Nada hay más atemporal que una declaración de amor a voces: «Cuando se clavan tus ojos / en un invisible objeto / y tus labios ilumina / de una sonrisa el reflejo, / por leer sobre tu frente / el callado pensamiento / que pasa como la nube / del mar sobre el ancho espejo...». Bécquer elevó la soleá. El desamor. Fue una deidad de la palabra. Pero no fue superior a Manuel Torre . Cada uno en su sitio hallaron una forma nueva para el único fondo que importa. Y ahora José Valencia ha excavado esa fosa para buscar los huesos de su cultura. Se canta para evitar la muerte. La muerte grande. La chica es una fruslería inevitable. No se canta para entretener. Se canta como escribía Bécquer: para convencer al tiempo de que no tiene valor.

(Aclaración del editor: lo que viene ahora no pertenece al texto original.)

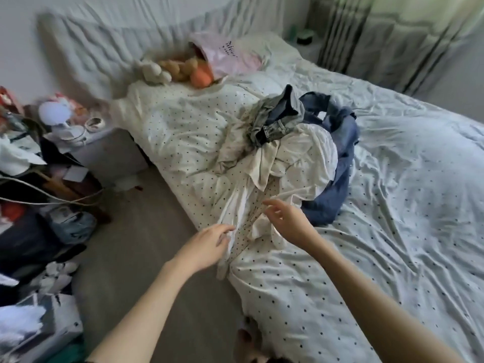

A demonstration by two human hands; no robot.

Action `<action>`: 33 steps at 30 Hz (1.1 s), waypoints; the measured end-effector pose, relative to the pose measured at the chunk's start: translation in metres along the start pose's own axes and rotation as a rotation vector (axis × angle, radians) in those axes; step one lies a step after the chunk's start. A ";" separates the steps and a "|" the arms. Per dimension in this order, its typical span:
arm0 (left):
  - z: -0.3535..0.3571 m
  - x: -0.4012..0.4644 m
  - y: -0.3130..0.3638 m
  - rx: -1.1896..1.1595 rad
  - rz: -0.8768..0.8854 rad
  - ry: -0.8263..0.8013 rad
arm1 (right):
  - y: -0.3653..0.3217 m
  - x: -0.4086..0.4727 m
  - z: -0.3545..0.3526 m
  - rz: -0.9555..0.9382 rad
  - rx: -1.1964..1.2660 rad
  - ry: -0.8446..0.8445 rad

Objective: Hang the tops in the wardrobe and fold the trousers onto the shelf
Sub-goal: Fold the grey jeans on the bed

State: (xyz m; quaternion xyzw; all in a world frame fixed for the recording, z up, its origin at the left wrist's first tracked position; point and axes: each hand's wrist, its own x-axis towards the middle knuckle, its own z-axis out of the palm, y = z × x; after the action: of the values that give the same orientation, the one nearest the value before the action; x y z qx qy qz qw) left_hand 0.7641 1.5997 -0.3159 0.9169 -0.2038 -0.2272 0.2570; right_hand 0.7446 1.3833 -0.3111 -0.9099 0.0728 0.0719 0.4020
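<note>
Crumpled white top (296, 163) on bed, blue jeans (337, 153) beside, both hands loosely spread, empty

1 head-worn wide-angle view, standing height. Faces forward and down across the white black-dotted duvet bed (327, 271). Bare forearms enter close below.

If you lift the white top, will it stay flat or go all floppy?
Probably floppy: the white top lies crumpled in soft folds. It looks thin, so likely light. It may drag the grey jeans lying on it.
</note>
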 end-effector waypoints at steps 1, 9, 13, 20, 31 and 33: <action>-0.009 0.026 0.003 0.000 0.009 -0.013 | 0.004 0.019 -0.008 0.028 0.004 0.007; -0.041 0.150 0.007 -0.019 0.053 -0.097 | 0.028 0.109 -0.045 0.147 0.007 0.047; -0.047 0.208 0.002 -0.012 0.054 -0.156 | 0.039 0.161 -0.062 0.217 0.041 0.124; -0.085 0.348 -0.005 0.024 0.107 -0.157 | 0.032 0.282 -0.080 0.292 -0.020 0.222; -0.075 0.536 -0.007 -0.046 0.110 0.059 | 0.089 0.445 -0.111 0.571 -0.365 0.375; -0.071 0.561 -0.005 -0.053 0.103 0.092 | 0.100 0.466 -0.116 0.582 -0.473 0.322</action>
State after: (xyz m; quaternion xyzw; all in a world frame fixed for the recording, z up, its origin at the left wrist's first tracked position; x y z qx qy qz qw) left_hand 1.2588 1.3555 -0.4391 0.9077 -0.2326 -0.1763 0.3016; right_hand 1.1904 1.1958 -0.3949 -0.9183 0.3707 0.0540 0.1281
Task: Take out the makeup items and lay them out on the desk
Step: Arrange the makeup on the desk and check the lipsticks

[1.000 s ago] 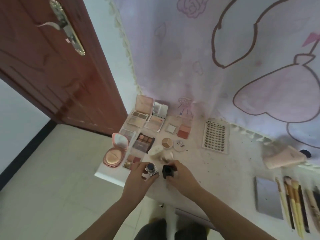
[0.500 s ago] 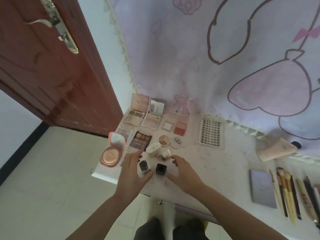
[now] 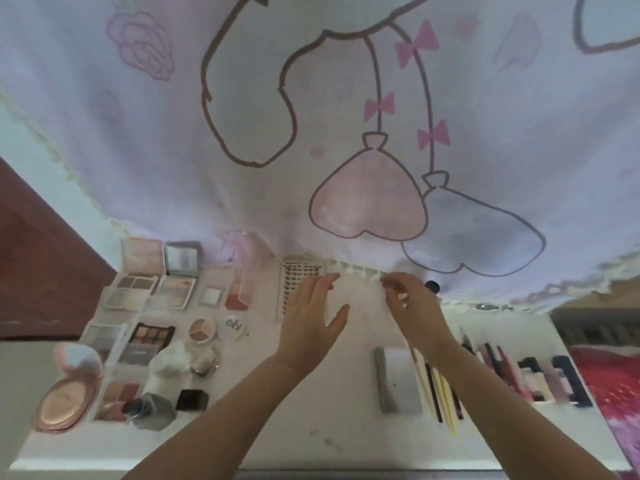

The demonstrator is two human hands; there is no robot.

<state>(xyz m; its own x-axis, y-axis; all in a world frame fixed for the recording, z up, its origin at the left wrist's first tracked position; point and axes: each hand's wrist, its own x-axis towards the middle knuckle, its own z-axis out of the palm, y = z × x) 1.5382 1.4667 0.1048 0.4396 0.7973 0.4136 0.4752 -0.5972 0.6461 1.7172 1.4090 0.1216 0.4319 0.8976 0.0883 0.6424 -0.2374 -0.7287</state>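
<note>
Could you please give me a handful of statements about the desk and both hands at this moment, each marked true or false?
1. The left hand is open above the desk. True.
2. The right hand grips the small black square jar. False: the jar stands alone near the desk's front left, far from either hand.
3. The round pink compact lies with its lid open at the desk's left end. True.
4. The brushes lie left of the eyeshadow palette. False: they lie to its right, under the right forearm.
5. The lash tray is partly covered by the left hand. True.
</note>
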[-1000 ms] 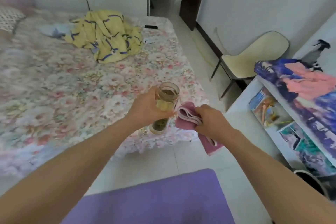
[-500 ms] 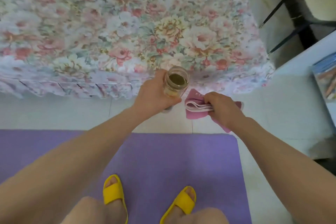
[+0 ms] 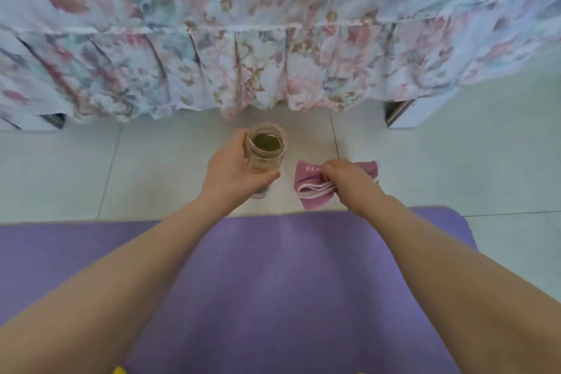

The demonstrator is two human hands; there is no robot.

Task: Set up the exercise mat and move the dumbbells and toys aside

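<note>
A purple exercise mat (image 3: pixel 288 276) lies flat on the tiled floor and fills the lower part of the view. Just beyond its far edge, my left hand (image 3: pixel 233 173) grips a clear glass bottle (image 3: pixel 265 149) with greenish liquid, held upright low over the floor. Whether the bottle's base touches the tiles I cannot tell. To its right, my right hand (image 3: pixel 349 182) pinches a folded pink cloth band (image 3: pixel 309 182) with white edges, close to the floor. No dumbbells or toys are in view.
A bed with a floral frilled skirt (image 3: pixel 273 64) runs across the top of the view. A bed leg (image 3: pixel 397 112) shows at the right. Pale floor tiles (image 3: pixel 455 167) lie between bed and mat. A yellow slipper tip (image 3: pixel 120 370) peeks in at the bottom.
My view has tilted down and dropped closer to the floor. Both hands have lowered the bottle and the pink band toward the tiles between the mat and the bed.
</note>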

La diferencia de Valencia con Sandra Carrasco permite entenderlo mejor. Esto no va de sonar bien, ni de que los textos estén cuadrados. La diferencia entre un versificador y un poeta es la misma que entre un cantaor y un artista. José no se salió de la otra dimensión. Llevó a la seriedad de la malagueña la Rima XXIII, «Por una mirada un mundo», y luego la abandoló después de que Juan Requena, abrazado a la sonanta, le dijera la letra del cuarto de cabales: «En un cuartito los dos / veneno que tú me dieras, / veneno tomara yo». Y yo. Cuando se pusieron a recitar por bulerías al genio sevillano estaban retando a los que dudan: se puede ser culto para todo el mundo, como el flamenco y como Bécquer, y popular sin que te entienda nadie. El arte no es mayor o menor por sus formas. Lo es siempre por su trascendencia. Nadie sabe eso mejor que Robles, que en esta hora suya de quejío ha metido por fandangos la Rima V, que es su biografía: «Yo río en los alcores / susurro en la alta hierba, / suspiro en la onda pura/ y lloro en la hoja seca». Y luego le endosa a la malagueña del Mellizo la letra de los infortunios: «Mi vida es un erial / flor que toco se deshoja, / que en mi camino fatal / alguien va sembrando el mal / para que yo lo recoja». Ahí ya me deshice. Busqué a Paco con la mirada lejana para echarle un manojo de oles con la pupila. Para decirle que volverán las oscuras golondrinas. En un cuartito los dos... Pero él estaba llorando con José. Porque en el lienzo blanco con el que habían tapado la cara del flamenco se retiró ayer. Valencia destapó el nicho de un arte que sin personalidad se reduce a máquina cantaora.

Es tal vez el único de su tiempo que, sin traicionar sus querencias lebrijanistas, ha creído en sí mismo y ha conseguido llegar a la madurez con una obra propia. Ya no grita, ya sabe que el exceso de facultades es sólo un don que le ha sido otorgado por la providencia, qué él no tiene ningún mérito por haber sido dotado con esa gracia. Más bien al contrario. Cuando se tiene la virtud natural lo más habitual es perder. El que no tiene, no pierde nada. José Valencia ha demostrado en el Lope de Vega que está a la altura de la voz que le ha sido concedida. Que Dios no se equivocó al elegirlo. Que cuando mete «Dos rojas lenguas de fuego» por cantiñas, de la romera a Pinini, está apoyando el codo sobre el mostrador de un poeta universal para mirarlo cara a cara. Que el flamenco y la poesía, «a un mismo tronco enlazadas, / se aproximan, y al besarse / forman una sola llama». Que cantar, como dice Robles, es ser, no estar. Así que a partir de ahora, si me preguntan qué es flamenco, diré: flamenco... eres tú, José. Tú cuando aprietas el puño para buscar tu propio camino y Paco Robles cuando abre su mano para secarse los ojos cambiando el sino del poeta. Si después de Camarón, El Lebrijano o Morente ha vuelto José Valencia al nido de las grandes golondrinas, aquellas que aprendieron nuestros nombres, Paco, también volverán.